Quelques pas encore et nous sommes arrivées à la grille de l’Abbaye, demeure enchantée comme le château de la Belle au Bois dormant.

De suite, l’ombre des grands arbres séculaires nous accueille, familière et propice au mystère. Au fond de la sombre voute de feuillage, s’aperçoit la façade rose, sobre vision des beaux logis du Grand siècle.

Ordonnance de lignes pures, si harmonieuses, briques et pierres ivoire et rose fanée. Sous le haut toit d’ardoises mauves, au comble pointu, le fronton triangulaire aux armes et à la devise de l’Abbé « Pax » domine le gracieux balcon et la porte d’honneur à double cintre de pierre.

Visage austère et beau où le soleil vient rarement mettre son sourire.

Au détour d’une allée, entre de grands sapins sombres, apparaît tout un pan ruiné de l’Église abbatiale, avec de hauts futs de colonnes et une gracieuse porte ogivale sous laquelle nous passons toujours, l’entrée familiale de la maison étant sur l’autre façade.

Alors commence un vrai enchantement. Le parc se déploie tout en largeur, n’étant plus que douceur et joie de vivre. Je n’ai jamais pu assister aux derniers rayons du jour, à cet instant féérique que j’appelle « l’heure exquise », sans émotion.

Les rayons obliques du soleil viennent dorer doucement les piliers vétustes de la terrasse, de grands rayons zèbrent le parc, projetant les longues ombres des arbres du bois sur les pelouses. La façade rose aux arcades en plein cintre vit d’un doux éclat, dans toute cette verdure. On respire la joie de vivre, d’être là au milieu de ceux qu’on aime.

Une vieille citerne Louis XV achève de donner à ce côté de la maison, un charme exquis. Tout est contraste entre les deux façades, l’une austère et belle, l’autre souriante, joyeuse, ensoleillée ; inséparables comme une âme et son jardin secret. J’ai vécu là avec mes frères et sœurs et petite Céline, des jours incomparables. Dans les bois, c’étaient des journées de Robinson, nous attendions avec des carottes, les lapins à l’entrée des terriers.

Dans le profond souterrain (80 marches) c’était la recherche du trésor des moines, caché à la Révolution.

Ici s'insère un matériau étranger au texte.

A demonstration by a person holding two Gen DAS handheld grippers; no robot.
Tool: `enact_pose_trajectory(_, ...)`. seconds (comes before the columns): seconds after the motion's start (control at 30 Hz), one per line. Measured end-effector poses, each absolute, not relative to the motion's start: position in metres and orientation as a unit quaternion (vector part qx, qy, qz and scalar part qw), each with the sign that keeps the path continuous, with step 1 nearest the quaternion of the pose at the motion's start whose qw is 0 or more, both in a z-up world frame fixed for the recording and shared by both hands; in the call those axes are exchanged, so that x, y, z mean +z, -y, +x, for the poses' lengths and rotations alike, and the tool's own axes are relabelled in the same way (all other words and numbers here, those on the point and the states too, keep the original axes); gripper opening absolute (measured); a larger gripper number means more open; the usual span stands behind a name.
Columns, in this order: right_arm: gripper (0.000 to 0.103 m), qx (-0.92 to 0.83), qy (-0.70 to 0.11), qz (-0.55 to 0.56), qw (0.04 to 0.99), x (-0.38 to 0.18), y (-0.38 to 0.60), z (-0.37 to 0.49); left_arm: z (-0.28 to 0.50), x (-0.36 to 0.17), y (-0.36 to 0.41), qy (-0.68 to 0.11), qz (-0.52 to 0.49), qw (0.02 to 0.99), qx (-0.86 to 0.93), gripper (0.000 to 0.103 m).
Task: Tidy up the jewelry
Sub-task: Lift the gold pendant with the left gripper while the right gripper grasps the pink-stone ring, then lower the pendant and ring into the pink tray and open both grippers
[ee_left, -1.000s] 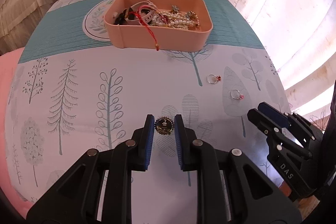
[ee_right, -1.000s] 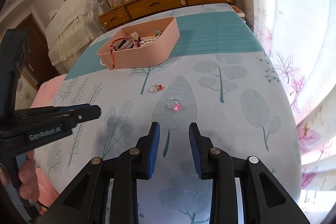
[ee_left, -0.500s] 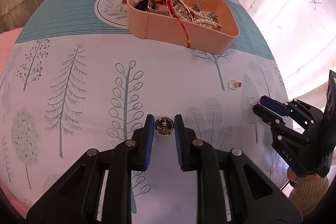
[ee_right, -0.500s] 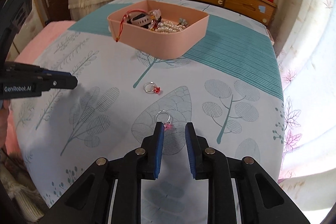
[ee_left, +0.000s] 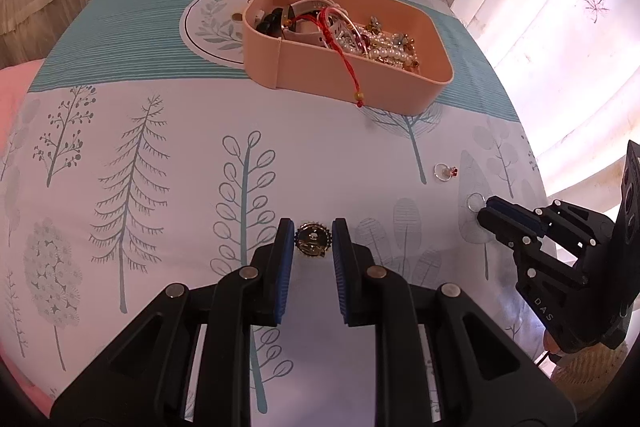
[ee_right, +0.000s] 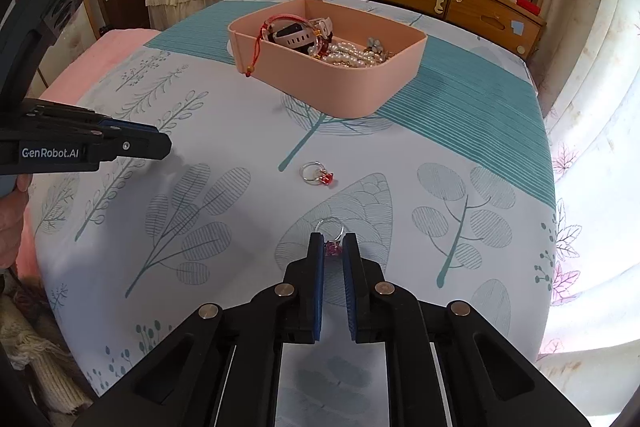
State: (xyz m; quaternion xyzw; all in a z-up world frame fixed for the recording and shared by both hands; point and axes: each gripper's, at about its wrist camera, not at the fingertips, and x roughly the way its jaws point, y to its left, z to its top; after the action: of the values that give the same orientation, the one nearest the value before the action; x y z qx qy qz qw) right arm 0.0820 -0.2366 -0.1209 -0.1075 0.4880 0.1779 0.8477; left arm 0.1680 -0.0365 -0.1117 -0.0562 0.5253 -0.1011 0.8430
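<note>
Right gripper [ee_right: 333, 247] has just pinched shut on the pink-stone ring [ee_right: 332, 247], lower centre. Left gripper [ee_left: 313, 242] still clamps the gold brooch [ee_left: 313, 239]. Both look ready for the pink tray [ee_right: 352, 95], upper centre.

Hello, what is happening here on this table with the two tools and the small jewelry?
A person is tidying jewelry with a pair of tongs in each hand. The left tongs grip a small round gold brooch. The right tongs have closed on the pink stone of a silver ring that lies on the patterned tablecloth. A second ring with a red stone is loose on the cloth. Farther back, the pink tray already holds pearls, a watch and a red cord that hangs over its wall.
</note>
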Motion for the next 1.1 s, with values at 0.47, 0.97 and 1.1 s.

Dans la petite Abbaye, ferme enclose dans les arbres du parc, de formidables parties de cache-cache et, les beaux soirs de mai, puis de tout l’été, la prière dans la minuscule oratoire perdu au fond des bois.

Mon Oncle aimait le monde et j’ai souvenance de réceptions bien belles en été ou en septembre au moment des chasses.

Mon Père et lui étaient très bonapartistes et liés d’amitié profonde avec Paul de Cassagnac. Ai-je entendu discuter et approuver « l’autorité » ! M. de Cassagnac était un homme splendide, aux aventures retentissantes. Les conversations roulaient et brillaient d’un vif éclat. Une phrase parfois me laissait toute éblouie, surtout quand arrivaient un cousin, Maxime du Camp, écrivain de talent, grand ami de Gustave Flaubert, puis l’Amiral Maréchal de Guerry, neveu de ce saint abbé de Guerry, curé de la Madeleine qui fut fusillé à la Commune avec Mgr d’Arbois. L’Amiral Courbet, camarade de collège de mon Père et de mon Oncle, venait aussi, ainsi que le Docteur Capitan, savant préhistorien et aquarelliste de talent. J’aimais ce cercle vivant et intelligent, où chaque conversation entrouvrait pour mon jeune esprit des perspectives illimitées.

Le cadre était si joli, la grande galerie voutée, avec ses beaux meubles anciens, resplendissant d’un doux éclat aux feux des bougies.

Tout me paraissait beau et immuable.

La vie m’a bien éprouvée, ballottée de toutes les façons.

Je suis toujours revenue à l’Abbaye avec une joie profonde, comme à un port d’attache.